Desenvolvimento Sustentável

 em Certificação Socioambiental

Como as organizações traduzem para a prática as idéias de desenvolvimento sustentável inicialmente defendidas e divulgadas pela primeira ministra da Noruega Gro Harlem Brundtland, que apresentou para a Assembléia Geral da ONU, o documento “Nosso Futuro Comum”, que ficou conhecido como Relatório Brundtland.

As organizações traduziram tudo de forma muito pragmática. Começaram por introduzir o conceito de ecodesign em seus produtos. Ecodesign não é apenas inspiração com temas ecológicos, mas sim planejar e produzir produtos que possam ser totalmente reciclados ou reaproveitados quando terminar sua vida útil. Aplicaram inicialmente a prática dos 3R (reduzir a geração de resíduos, reutilizar no mesmo estado que se encontram, ou reciclar, quando o material serve de matéria prima para novo ciclo industrial, como as latinhas de alumínio dos refrigerantes).

Depois passaram a adotar programas de eficiência energética, calculando as iluminações e a potência dos motores que movimentam máquinas, adotando energias alternativas, como solar e eólica e criando programas permanentes de aperfeiçoamento e melhoria contínuas nesta área.

A seguir, passaram a cuidar da racionalização do uso de recursos hídricos superficiais ou subterrâneos.
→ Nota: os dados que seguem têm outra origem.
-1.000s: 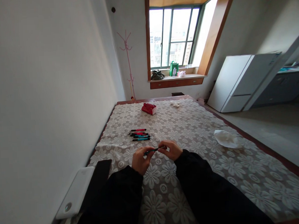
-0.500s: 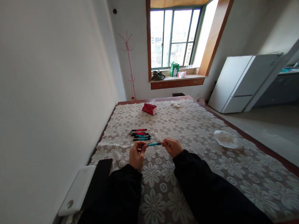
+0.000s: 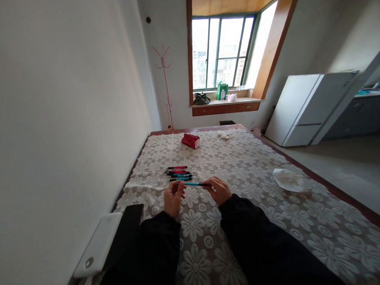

Em todas as organizações que poluem a água, a implantação de eficientes e eficazes sistemas de tratamento de efluentes foram implantados e o controle por padrões de descarga dos efluentes passaram a ser rigorosos.

Em conjunto com estas atividades, passaram a implantar cuidadosos sistemas de gestão de resíduos sólidos, tanto domésticos quanto industriais, privilegiando a prática dos 3R.

Ao mesmo tempo, começaram a ser muito controladas as emissões atmosféricas, de organizações que produzem grande quantidade de gases, como pólos petroquímicos e organizações que utilizam caldeiras. Passaram a ser implantados filtros, lavadores de névoas e outros equipamentos de prevenção de poluição.

A seguir foram criados programas de responsabilidade sócio-ambiental muito amplos, envolvendo todas as partes interessadas (fornecedores, colaboradores, clientes, governo, etc.).

A seqüência em geral inicia com a implantação de programas 5S, acompanhados de programas de treinamento de pessoal e melhoria contínuos, que logo evoluem para certificações de qualidade (série ISO 9000) e certificações ambientais (série ISO 14000).

A conscientização deveria ser igual nos setores público e privado. Mas por razões operacionais, os resultados que tem sido alcançados pelas organizações privadas é melhor. E muitas vezes estes resultados são compulsoriamente perseguidos, porque deles dependem muitas vezes a capacidade de competir em mercados, tanto interno quanto externo.